EXERCISE INSTRUCTIONS
Please copy the data below exactly, from its first line through the line holding "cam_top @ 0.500", and skip the pictures.

DATASET CONTENT
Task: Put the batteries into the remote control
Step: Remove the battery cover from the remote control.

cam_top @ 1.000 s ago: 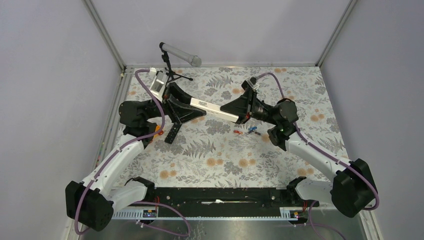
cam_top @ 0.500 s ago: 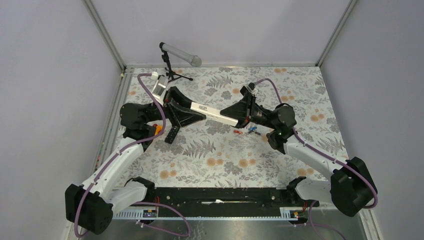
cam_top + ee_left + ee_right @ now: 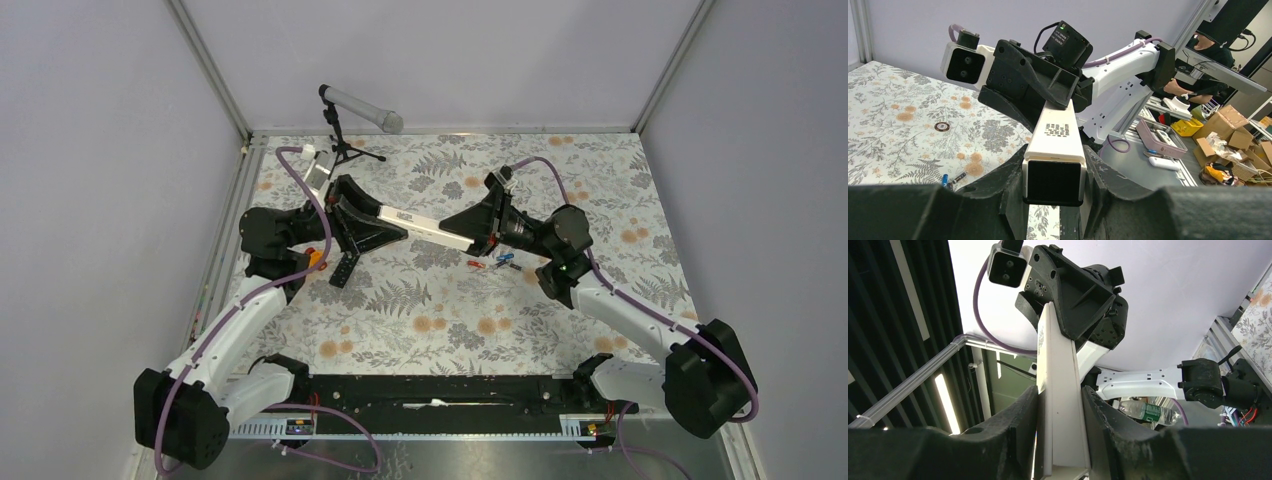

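Remote control (image 3: 425,227) first: the long white bar hangs in the air above the desk (image 3: 420,330), bridged between the two arms. The left claw (image 3: 385,228) is narrowed onto one end and the right claw (image 3: 462,232) is pinched on the other, fingers pressed to its flat sides in both wrist views. Batteries (image 3: 476,265), red and blue, lie loose on the desk just below and a little behind the right claw, none of them picked up. A black strip (image 3: 345,268) rests on the desk under the left claw. It may be the battery cover, but I cannot tell. An orange toy car (image 3: 316,257) sits just beside it.

I'd judge this as the positioning step, with no loading begun. Whether the compartment is open is not visible to me. Next, one claw must take the whole remote steadily, compartment reachable, while the right lets go, drops to the batteries and pinches one of the tiny cylinders cleanly.
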Available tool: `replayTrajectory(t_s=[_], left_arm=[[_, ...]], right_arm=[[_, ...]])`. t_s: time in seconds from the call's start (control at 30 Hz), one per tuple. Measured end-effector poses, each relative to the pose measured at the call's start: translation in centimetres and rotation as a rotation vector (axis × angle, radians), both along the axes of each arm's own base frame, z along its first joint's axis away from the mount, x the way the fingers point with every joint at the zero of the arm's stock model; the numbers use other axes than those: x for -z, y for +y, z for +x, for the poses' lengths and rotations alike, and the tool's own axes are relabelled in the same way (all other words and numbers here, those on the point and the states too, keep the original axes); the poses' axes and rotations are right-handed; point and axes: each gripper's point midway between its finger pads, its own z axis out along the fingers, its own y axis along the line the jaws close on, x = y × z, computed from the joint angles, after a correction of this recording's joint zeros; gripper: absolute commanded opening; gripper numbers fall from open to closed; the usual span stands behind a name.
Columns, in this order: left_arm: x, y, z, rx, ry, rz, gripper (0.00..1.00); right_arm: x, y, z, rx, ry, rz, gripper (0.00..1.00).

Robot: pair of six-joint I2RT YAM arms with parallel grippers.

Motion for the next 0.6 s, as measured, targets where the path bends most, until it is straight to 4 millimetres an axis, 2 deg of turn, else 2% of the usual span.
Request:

ANSWER BOX
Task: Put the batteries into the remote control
Step: Remove the battery cover from the remote control.

cam_top @ 1.000 s ago: 
cam_top @ 0.500 s ago: 

Nothing else is part of this output.